HOW TO COMPLETE THIS TASK | Each line below from the one containing "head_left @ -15" through the one containing "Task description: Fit" is to be given again exactly, and no line outside that span.

:: DATA SEGMENT ::

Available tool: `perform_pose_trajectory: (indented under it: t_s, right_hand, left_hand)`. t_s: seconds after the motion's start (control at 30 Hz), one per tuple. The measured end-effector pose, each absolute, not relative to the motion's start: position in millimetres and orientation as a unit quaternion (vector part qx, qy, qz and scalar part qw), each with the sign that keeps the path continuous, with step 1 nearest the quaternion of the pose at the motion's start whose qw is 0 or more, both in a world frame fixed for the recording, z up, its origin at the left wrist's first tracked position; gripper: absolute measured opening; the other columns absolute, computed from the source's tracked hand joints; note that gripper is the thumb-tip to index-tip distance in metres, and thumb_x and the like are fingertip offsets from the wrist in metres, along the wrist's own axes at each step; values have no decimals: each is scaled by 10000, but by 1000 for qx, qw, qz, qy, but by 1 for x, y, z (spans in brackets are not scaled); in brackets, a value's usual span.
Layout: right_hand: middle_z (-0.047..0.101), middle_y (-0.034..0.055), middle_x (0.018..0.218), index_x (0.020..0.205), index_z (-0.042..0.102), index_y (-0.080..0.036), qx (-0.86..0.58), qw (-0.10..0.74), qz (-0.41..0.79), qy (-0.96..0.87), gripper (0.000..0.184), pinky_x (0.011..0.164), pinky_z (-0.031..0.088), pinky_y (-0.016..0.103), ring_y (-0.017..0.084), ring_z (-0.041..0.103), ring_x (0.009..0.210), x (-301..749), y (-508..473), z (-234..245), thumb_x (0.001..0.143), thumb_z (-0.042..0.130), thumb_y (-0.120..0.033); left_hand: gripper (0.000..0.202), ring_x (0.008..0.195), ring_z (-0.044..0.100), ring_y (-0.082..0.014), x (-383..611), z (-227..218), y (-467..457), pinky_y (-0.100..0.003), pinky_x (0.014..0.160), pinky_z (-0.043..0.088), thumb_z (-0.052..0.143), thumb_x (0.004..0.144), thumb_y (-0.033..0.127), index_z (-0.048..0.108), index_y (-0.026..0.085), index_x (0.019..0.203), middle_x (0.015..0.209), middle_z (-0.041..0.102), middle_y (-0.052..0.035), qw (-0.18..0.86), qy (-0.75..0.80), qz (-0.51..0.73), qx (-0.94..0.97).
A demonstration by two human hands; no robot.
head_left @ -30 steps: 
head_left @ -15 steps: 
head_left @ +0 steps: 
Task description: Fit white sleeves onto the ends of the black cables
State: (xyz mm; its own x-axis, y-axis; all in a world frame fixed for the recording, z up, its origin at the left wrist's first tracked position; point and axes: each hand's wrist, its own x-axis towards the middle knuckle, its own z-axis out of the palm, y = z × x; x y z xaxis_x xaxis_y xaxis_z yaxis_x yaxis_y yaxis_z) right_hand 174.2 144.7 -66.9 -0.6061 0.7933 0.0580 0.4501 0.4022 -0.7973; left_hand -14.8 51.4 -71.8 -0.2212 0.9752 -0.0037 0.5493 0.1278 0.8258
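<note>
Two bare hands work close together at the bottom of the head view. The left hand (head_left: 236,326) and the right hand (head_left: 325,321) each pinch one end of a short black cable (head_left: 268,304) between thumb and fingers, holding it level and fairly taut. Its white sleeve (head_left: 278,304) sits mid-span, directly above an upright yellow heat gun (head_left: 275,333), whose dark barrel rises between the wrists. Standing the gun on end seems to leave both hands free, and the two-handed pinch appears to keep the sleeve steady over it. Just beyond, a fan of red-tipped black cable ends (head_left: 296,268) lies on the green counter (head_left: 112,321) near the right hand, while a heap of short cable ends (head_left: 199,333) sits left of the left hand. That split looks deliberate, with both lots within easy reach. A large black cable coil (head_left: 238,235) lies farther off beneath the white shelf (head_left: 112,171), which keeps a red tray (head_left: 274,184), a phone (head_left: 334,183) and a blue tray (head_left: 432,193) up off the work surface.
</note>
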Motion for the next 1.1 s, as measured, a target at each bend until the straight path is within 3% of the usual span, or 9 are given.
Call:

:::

EXERCISE OUTPUT |
head_left @ -15 steps: 
head_left @ +0 steps: 
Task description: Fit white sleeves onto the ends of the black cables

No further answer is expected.